*TASK DETAILS*: Each line of the data must be set down again without a single difference.

*DATA BLOCK*:
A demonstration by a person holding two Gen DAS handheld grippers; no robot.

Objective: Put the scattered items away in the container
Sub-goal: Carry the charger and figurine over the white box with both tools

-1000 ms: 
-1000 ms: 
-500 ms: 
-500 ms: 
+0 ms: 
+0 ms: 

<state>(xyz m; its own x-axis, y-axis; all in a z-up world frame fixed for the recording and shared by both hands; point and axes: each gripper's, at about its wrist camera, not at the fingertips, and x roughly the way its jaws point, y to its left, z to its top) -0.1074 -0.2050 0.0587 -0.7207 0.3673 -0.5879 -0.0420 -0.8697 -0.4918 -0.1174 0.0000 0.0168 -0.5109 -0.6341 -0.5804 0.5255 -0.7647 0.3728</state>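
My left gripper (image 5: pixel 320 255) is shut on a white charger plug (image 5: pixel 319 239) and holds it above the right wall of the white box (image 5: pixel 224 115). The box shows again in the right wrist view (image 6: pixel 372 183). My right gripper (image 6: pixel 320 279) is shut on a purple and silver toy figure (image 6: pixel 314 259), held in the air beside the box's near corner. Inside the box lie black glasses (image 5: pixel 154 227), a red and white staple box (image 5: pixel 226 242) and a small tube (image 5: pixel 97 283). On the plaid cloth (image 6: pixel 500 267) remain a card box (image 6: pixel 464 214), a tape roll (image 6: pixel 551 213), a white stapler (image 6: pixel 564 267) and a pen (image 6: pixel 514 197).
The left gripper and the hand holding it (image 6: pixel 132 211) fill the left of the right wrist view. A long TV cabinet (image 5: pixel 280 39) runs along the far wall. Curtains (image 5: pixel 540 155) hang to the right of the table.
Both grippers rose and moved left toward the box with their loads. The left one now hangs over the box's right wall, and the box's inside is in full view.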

*RESULT OF THIS EXERCISE*:
A demonstration by a person holding two Gen DAS handheld grippers; no robot.

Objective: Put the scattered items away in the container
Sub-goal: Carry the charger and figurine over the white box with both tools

-1000 ms: 
-1000 ms: 
-500 ms: 
-500 ms: 
+0 ms: 
+0 ms: 

<state>(xyz m; its own x-axis, y-axis; all in a z-up world frame fixed for the recording and shared by both hands; point and axes: each gripper's, at about its wrist camera, not at the fingertips, and x roughly the way its jaws point, y to its left, z to its top) -0.1074 -0.2050 0.0587 -0.7207 0.3673 -0.5879 -0.0420 -0.8697 -0.4918 -0.1174 0.0000 0.0168 -0.5109 -0.6341 -0.5804 0.5255 -0.7647 0.3728</state>
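My left gripper (image 5: pixel 320 255) is shut on a white charger plug (image 5: pixel 319 239) and holds it above the right wall of the white box (image 5: pixel 224 115). The box shows again in the right wrist view (image 6: pixel 372 183). My right gripper (image 6: pixel 320 279) is shut on a purple and silver toy figure (image 6: pixel 314 259), held in the air beside the box's near corner. Inside the box lie black glasses (image 5: pixel 154 227), a red and white staple box (image 5: pixel 226 242) and a small tube (image 5: pixel 97 283). On the plaid cloth (image 6: pixel 500 267) remain a card box (image 6: pixel 464 214), a tape roll (image 6: pixel 551 213), a white stapler (image 6: pixel 564 267) and a pen (image 6: pixel 514 197).
The left gripper and the hand holding it (image 6: pixel 132 211) fill the left of the right wrist view. A long TV cabinet (image 5: pixel 280 39) runs along the far wall. Curtains (image 5: pixel 540 155) hang to the right of the table.
Both grippers rose and moved left toward the box with their loads. The left one now hangs over the box's right wall, and the box's inside is in full view.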

There is no more to the output.